The 2024 Campeonato Brasileiro Série A (officially the Brasileirão Betano 2024 for sponsorship reasons) was the 68th season of the Campeonato Brasileiro Série A, the top level of professional football in Brazil, and the 22nd edition in a double round-robin since its establishment in 2003. The competition began on 13 April and ended on 8 December 2024.

The top six teams as well as the 2024 Copa do Brasil champions qualified for the Copa Libertadores. Meanwhile, the next six best-placed teams not qualified for Copa Libertadores qualified for the Copa Sudamericana, and the last four were relegated to Série B for 2025.

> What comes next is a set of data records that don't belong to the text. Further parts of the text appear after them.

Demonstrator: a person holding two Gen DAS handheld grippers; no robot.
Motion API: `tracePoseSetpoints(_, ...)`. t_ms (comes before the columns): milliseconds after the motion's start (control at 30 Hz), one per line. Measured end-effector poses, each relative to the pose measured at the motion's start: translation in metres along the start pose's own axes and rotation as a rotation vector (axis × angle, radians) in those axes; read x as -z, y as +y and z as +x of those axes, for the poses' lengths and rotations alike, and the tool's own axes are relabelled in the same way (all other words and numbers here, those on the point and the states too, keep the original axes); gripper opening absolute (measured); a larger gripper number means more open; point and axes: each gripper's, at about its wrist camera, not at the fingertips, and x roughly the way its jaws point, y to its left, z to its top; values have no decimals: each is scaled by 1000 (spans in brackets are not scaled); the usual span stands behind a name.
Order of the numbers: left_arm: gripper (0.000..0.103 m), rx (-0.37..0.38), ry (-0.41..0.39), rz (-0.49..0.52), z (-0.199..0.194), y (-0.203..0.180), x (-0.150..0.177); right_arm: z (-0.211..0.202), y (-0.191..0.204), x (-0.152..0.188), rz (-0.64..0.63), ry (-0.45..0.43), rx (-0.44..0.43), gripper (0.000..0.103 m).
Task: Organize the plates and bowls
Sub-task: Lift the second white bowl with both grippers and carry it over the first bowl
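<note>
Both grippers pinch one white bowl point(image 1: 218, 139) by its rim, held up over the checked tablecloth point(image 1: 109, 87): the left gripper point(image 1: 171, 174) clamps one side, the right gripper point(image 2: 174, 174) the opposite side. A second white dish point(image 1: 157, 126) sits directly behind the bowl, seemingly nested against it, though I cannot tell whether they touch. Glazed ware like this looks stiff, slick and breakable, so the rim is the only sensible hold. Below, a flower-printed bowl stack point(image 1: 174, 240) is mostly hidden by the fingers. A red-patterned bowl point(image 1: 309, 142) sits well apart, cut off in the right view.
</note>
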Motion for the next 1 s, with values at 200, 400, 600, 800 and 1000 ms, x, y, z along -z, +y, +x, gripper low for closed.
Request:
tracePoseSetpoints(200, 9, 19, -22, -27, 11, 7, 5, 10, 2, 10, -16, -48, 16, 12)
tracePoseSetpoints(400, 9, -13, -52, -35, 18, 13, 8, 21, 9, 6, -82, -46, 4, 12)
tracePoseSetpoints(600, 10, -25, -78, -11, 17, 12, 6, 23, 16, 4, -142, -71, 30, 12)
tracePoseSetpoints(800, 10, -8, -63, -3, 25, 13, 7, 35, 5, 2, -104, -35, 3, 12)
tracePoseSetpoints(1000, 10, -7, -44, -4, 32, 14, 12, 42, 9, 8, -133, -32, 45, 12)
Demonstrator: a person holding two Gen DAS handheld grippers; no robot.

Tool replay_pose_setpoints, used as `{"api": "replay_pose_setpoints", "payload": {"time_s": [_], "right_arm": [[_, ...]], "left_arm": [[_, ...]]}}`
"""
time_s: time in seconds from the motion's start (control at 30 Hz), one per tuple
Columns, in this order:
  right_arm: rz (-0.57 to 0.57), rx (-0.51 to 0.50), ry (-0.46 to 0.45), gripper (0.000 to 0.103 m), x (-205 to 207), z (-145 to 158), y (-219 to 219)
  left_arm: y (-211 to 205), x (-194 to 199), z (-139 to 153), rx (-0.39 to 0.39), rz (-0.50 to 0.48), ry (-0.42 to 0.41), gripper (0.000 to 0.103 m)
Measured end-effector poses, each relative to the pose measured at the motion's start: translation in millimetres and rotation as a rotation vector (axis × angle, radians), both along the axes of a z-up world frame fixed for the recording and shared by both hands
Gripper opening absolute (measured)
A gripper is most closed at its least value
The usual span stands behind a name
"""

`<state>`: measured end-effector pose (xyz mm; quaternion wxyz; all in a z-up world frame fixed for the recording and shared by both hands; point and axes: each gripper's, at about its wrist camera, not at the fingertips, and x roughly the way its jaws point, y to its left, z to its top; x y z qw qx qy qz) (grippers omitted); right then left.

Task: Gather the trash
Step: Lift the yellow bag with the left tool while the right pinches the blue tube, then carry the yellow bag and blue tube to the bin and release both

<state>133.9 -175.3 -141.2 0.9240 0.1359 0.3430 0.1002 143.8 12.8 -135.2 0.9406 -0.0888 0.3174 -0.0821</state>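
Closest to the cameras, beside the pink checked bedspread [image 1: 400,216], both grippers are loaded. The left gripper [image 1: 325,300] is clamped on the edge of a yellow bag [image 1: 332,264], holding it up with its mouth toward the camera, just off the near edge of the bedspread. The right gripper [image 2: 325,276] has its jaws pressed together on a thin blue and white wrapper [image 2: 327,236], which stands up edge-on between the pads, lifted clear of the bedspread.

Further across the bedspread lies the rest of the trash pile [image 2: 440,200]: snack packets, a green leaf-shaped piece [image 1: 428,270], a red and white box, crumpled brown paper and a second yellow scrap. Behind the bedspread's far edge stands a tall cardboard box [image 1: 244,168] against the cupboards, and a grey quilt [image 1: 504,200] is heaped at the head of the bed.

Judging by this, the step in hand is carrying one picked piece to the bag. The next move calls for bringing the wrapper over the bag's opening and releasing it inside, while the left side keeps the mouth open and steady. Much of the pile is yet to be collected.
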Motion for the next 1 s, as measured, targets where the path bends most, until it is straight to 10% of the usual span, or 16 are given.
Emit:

In this tournament, Botafogo won their third Brazilian championship and first since 1995, clinching the title after defeating São Paulo 2–1 on the final day of the season. Palmeiras were the defending champions.

==Teams==
Twenty teams competed in the league: the top 16 teams from the previous season and four teams promoted from the Série B.

Vitória became the first club to be promoted on 12 November 2023 after a 2–1 win against Novorizontino. Criciúma were promoted on 18 November 2023, and Juventude and Atlético Goianiense were promoted on 25 November 2023.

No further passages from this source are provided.